Au Kenya, l’arrestation puis l’inculpation de Boniface Mwangi, célèbre militant et défenseur des droits civiques, ont provoqué une onde de choc. L’activiste, connu pour ses prises de position virulentes contre le gouvernement, a été présenté lundi devant un tribunal de Nairobi pour possession illégale de munitions.
Libéré sous caution, Mwangi dénonce une tentative d’intimidation de la part des autorités. L’opposition et une large frange de la société civile voient dans cette affaire une manœuvre visant à museler les voix dissidentes, sur fond de contestation croissante contre les réformes fiscales controversées proposées par le président William Ruto.

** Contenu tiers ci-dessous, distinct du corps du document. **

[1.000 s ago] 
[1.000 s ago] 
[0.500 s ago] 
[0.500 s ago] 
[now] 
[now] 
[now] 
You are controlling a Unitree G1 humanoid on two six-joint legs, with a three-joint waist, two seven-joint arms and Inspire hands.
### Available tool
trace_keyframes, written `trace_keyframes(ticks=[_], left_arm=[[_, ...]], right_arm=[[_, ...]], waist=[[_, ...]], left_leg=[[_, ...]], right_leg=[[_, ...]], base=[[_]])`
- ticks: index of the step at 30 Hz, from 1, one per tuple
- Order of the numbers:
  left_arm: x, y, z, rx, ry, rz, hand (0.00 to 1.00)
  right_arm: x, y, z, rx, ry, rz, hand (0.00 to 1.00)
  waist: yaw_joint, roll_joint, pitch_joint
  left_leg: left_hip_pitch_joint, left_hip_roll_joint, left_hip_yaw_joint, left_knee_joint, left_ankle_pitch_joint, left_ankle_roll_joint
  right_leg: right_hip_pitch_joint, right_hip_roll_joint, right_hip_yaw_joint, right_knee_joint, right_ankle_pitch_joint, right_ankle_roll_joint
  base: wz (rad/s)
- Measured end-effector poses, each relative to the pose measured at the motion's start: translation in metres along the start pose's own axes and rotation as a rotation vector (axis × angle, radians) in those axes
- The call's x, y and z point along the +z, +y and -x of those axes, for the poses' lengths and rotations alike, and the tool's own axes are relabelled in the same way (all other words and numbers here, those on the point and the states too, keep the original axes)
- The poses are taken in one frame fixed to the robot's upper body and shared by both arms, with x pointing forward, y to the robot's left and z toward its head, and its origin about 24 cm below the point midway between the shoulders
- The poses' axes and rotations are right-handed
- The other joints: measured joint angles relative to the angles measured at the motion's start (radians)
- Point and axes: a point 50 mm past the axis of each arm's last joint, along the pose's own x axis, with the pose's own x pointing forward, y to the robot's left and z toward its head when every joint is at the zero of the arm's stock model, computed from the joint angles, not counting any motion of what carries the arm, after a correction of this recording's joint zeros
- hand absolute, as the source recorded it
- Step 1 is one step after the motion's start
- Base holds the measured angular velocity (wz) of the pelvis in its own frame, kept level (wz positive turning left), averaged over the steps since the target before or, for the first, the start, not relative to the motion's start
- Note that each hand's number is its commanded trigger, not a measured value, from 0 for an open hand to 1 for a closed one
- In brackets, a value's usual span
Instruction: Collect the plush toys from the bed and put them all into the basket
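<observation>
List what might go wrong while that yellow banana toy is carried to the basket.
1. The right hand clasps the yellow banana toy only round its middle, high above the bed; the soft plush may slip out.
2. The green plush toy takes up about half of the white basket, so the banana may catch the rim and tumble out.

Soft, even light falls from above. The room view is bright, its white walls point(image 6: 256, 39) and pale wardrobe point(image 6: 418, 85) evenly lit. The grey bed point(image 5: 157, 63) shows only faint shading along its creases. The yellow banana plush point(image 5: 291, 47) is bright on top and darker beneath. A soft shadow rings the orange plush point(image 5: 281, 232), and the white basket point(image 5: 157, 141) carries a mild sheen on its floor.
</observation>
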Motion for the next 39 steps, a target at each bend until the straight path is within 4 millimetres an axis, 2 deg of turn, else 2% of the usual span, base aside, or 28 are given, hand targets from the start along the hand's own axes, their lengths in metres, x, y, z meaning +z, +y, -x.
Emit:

Des accusations aux relents politiques
Si l’accusation officielle porte sur des munitions retrouvées en sa possession, certains redoutent une requalification du dossier en acte de terrorisme. Une accusation souvent utilisée dans le pays pour affaiblir les mouvements de protestation. Mwangi, pour sa part, accuse directement le pouvoir de vouloir « criminaliser » la contestation.
« Nous ne sommes pas des terroristes. Nous sommes des citoyens en colère, fatigués de voir notre gouvernement nous opprimer », a-t-il déclaré à la sortie du tribunal. Il affirme que ses actions, tout comme celles des milliers de jeunes mobilisés, ne sont motivées que par le désir de justice sociale.

Une jeunesse mobilisée
Boniface Mwangi bénéficie d’un large soutien sur les réseaux sociaux, notamment sur X, où il compte plus de deux millions de followers. Porte-voix d’une jeunesse désabusée, il incarne depuis plusieurs années une génération décidée à défier l’ordre établi.
Lors de son audience, il a tenu à rappeler que les manifestations massives observées depuis la mi-2024 sont le fruit d’une mobilisation populaire spontanée. « Ces jeunes manifestants écrivent parfois leur propre nécrologie avant de sortir dans la rue. Cela montre à quel point ils sont déterminés. »
Un climat politique explosif
Depuis la fin de l’année 2024, les manifestations se sont multipliées dans les grandes villes du pays. En cause : des mesures fiscales jugées injustes et pénalisantes pour les plus vulnérables. Les protestataires réclament une refonte du système économique, davantage d’équité sociale, et la fin de la répression politique.
Dans ce contexte, l’affaire Mwangi cristallise les tensions. Pour nombre d’observateurs, elle pourrait marquer un tournant dans la confrontation entre le pouvoir et la rue. Si le gouvernement persiste dans sa volonté de durcir le ton, le risque d’un embrasement populaire semble de plus en plus probable.